La présence d’OGM non autorisés dans l’Union européenne n’est pas rare. Durant l’été 2017, des semences de deux cotons génétiquement modifiés (MON 1445 et MON 531) non autorisées ont été détectées en Espagne dans une cargaison en provenance de l’Argentine.

Des semences de coton GM non autorisées à l’importation

Les aliments pour animaux et les denrées alimentaires « obtenues à partir de » [1] ces deux cotons transgéniques sont autorisés sur le marché européen : concrètement, cela concerne les additifs pour l’alimentation humaine et animale, les matières premières pour animaux et l’huile alimentaire. Mais, à la différence d’autres cotons génétiquement modifiés autorisés dans l’Union européenne [2], ces autorisations ne couvrent pas les produits contenant ou consistant en ces cotons génétiquement modifiés [3]. Les demandes d’autorisation de mise sur le marché de ces cotons génétiquement modifiés ne visaient en effet que les produits obtenus à partir de ces cotons. Il est donc clair que les deux cotons transgéniques découverts en Espagne ne sont pas autorisés en tant que semences.

D’ailleurs, l’Agence européenne de Sécurité sanitaire des aliments (AESA / EFSA) dans son évaluation de ces cotons [4] [5] précise qu’elle n’a pas évalué les risques environnementaux associés à la dissémination accidentelle dans l’environnement de ces cotons transgéniques étant donné que le champ de la demande d’autorisation était limité aux aliments « produits à partir de [ces cotons], lesquels ne contiennent pas de parties viables » [6].
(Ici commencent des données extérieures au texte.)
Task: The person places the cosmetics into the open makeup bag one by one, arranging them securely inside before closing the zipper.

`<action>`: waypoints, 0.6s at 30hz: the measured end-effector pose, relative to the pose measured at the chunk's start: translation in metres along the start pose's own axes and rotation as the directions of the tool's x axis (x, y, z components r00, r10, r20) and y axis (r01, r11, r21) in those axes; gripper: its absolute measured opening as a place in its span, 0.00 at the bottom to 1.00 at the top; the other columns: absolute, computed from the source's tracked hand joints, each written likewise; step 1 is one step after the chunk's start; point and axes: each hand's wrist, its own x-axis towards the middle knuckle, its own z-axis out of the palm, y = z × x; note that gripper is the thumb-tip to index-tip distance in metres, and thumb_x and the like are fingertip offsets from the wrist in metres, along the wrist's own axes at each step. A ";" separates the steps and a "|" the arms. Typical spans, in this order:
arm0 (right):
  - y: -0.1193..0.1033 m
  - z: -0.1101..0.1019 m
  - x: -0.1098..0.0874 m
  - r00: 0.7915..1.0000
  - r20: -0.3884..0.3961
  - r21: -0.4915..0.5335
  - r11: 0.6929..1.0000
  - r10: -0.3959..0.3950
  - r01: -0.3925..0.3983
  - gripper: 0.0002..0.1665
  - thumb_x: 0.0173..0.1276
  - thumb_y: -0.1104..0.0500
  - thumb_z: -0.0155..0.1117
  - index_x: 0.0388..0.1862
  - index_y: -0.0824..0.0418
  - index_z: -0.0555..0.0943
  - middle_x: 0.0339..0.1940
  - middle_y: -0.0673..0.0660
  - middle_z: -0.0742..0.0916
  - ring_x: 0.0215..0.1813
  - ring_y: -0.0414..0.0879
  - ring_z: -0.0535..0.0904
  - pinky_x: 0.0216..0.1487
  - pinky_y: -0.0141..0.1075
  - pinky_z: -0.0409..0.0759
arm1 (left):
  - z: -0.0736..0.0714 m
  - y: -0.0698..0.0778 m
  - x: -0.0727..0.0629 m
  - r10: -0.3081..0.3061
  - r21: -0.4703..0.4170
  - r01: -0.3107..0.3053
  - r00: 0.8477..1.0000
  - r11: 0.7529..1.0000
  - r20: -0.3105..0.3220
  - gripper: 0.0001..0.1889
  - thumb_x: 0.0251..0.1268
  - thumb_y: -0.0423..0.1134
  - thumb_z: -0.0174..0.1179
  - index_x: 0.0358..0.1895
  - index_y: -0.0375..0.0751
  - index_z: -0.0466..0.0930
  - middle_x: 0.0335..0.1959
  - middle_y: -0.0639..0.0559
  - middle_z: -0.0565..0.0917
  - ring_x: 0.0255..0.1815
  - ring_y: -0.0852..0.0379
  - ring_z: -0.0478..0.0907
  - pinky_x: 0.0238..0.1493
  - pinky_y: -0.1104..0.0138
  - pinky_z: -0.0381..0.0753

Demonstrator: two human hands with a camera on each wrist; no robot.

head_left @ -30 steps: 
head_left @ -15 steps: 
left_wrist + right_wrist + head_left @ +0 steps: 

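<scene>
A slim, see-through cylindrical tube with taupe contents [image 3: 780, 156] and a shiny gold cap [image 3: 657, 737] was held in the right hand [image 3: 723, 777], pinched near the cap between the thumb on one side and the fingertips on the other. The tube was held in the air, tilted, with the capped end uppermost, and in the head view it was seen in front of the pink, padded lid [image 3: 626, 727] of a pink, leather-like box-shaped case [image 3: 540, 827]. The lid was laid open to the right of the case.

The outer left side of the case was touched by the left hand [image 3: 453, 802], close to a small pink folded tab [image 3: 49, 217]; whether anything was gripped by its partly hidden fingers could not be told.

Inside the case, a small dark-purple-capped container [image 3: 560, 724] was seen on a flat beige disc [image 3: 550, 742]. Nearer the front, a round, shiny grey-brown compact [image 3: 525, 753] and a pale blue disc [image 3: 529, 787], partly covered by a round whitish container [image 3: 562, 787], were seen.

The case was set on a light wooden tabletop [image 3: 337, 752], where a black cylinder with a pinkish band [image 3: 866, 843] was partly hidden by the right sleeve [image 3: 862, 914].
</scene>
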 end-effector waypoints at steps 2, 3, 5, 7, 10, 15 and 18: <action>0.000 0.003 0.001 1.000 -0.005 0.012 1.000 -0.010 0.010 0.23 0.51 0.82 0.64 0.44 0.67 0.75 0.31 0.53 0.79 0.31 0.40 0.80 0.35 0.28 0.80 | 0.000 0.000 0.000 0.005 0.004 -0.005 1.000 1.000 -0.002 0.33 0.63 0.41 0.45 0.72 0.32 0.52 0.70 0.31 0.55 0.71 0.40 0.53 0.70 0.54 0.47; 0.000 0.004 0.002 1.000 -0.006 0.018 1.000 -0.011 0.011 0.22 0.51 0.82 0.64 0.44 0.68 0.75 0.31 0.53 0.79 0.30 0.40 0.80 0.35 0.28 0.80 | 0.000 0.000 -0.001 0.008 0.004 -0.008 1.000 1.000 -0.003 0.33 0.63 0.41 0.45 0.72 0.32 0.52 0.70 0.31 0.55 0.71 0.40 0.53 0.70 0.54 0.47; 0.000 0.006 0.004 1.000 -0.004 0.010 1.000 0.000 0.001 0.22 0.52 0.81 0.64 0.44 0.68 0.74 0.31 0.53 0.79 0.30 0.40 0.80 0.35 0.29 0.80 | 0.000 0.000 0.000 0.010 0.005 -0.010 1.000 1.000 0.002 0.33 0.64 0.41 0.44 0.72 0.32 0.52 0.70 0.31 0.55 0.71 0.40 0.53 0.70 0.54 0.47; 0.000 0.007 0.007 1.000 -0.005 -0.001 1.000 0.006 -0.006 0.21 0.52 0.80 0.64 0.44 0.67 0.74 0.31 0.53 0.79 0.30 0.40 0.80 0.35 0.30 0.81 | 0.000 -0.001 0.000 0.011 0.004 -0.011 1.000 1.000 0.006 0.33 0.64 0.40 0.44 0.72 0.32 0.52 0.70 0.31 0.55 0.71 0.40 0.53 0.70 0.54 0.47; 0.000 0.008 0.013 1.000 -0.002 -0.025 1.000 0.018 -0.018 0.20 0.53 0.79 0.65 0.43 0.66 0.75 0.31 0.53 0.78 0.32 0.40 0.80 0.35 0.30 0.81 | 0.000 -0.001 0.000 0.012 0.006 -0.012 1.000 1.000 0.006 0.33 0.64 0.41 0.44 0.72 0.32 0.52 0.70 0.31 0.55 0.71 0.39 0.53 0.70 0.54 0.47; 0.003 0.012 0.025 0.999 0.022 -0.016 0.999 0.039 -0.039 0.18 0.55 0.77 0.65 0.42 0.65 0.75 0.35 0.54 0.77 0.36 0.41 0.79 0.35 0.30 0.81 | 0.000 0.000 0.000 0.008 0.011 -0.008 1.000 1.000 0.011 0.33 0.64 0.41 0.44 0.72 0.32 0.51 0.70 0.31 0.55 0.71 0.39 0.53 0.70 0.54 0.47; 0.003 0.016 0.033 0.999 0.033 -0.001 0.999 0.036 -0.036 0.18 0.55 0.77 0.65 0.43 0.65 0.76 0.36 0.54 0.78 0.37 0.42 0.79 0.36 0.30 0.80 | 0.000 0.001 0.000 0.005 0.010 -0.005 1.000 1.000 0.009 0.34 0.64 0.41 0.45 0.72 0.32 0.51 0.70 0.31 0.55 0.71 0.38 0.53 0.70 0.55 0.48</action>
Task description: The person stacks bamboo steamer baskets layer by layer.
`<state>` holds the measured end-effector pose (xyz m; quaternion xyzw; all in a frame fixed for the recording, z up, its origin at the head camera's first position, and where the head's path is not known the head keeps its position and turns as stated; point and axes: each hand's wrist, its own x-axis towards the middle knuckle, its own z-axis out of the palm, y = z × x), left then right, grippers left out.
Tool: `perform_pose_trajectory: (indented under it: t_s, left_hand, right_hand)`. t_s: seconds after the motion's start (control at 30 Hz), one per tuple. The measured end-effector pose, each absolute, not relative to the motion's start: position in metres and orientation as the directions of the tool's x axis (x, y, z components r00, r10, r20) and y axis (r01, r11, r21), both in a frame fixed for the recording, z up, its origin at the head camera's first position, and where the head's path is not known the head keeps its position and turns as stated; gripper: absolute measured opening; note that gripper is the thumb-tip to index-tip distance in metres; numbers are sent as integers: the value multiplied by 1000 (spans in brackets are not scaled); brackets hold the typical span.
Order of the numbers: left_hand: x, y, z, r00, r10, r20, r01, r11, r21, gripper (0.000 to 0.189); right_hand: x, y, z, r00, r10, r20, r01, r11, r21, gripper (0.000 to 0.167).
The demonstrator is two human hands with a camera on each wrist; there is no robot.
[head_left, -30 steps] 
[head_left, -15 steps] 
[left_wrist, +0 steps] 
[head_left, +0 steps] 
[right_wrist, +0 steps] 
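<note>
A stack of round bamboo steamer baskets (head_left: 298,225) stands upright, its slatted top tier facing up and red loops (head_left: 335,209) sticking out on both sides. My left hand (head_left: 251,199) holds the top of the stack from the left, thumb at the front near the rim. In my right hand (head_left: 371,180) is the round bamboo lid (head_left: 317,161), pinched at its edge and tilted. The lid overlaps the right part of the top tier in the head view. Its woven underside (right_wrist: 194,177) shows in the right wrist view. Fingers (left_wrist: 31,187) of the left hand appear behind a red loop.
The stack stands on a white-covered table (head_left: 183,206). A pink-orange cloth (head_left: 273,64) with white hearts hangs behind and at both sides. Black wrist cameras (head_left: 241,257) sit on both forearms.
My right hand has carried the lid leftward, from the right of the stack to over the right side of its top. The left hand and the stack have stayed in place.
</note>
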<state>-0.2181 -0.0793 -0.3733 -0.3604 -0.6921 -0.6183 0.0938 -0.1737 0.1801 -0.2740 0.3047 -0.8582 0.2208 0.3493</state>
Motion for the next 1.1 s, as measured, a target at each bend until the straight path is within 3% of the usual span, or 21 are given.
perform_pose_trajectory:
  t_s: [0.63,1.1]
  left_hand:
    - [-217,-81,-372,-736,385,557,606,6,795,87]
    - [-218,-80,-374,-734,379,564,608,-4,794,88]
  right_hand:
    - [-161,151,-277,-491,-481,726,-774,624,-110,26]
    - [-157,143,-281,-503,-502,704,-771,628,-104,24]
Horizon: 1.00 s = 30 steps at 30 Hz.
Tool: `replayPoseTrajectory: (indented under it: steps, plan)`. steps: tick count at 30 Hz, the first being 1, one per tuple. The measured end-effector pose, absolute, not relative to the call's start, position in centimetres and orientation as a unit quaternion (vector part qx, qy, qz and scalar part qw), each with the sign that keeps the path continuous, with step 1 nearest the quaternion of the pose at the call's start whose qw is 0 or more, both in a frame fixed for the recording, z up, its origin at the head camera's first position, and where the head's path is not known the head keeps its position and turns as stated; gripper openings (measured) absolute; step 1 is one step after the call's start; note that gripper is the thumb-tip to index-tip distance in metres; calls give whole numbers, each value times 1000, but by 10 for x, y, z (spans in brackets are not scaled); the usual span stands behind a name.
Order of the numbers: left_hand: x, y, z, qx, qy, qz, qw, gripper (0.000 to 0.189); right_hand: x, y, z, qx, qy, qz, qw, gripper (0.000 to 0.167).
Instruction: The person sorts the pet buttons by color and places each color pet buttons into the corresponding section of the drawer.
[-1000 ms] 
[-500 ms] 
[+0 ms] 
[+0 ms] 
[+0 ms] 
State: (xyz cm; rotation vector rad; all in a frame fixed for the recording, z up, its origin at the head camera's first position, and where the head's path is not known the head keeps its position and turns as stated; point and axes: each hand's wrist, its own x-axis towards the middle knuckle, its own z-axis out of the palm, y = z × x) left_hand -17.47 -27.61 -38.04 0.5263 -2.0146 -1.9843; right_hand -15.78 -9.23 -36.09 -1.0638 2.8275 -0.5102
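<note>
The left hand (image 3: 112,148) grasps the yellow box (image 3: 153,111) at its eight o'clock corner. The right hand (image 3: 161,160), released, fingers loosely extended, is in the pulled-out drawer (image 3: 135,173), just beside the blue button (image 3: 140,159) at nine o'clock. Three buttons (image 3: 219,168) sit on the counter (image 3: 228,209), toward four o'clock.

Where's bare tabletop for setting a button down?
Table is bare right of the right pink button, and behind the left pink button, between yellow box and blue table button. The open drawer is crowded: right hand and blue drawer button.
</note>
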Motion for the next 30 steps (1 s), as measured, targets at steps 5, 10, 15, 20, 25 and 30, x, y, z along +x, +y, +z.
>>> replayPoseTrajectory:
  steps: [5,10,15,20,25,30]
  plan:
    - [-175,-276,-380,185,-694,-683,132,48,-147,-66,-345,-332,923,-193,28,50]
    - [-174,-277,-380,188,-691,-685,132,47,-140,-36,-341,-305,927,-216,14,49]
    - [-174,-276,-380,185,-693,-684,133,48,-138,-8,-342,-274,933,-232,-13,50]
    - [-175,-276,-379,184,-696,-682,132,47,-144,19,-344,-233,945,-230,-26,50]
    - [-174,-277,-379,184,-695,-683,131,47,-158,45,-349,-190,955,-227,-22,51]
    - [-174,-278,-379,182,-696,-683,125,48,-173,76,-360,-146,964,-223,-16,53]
Que faire alors de ces semences génétiquement modifiées non autorisées arrivées en Espagne ? Les détruire ? Ou bien se montrer pragmatique et les transformer en « produits obtenus à partir de » ces cotons génétiquement modifiés afin qu’elles deviennent conformes à l’autorisation et accèdent ainsi au marché européen sous cette forme-là ?

Cette question a été évoquée lors de la dernière réunion du Comité permanent de la chaîne alimentaire, le 14 septembre 2017 [7]. La Commission, sans donner de réponse définitive à la question, s’est pour l’instant contentée de rappeler que « seuls les produits obtenus à partir de ces deux cotons sont autorisés dans l’UE », ce qui exclut les semences.

Un tour de passe-passe qui évite l’évaluation

L’enjeu n’est pas mince : autoriser la transformation des semences de coton génétiquement modifiées non autorisées en produits de coton génétiquement modifiés autorisés pourrait saper la procédure d’autorisation des OGM. 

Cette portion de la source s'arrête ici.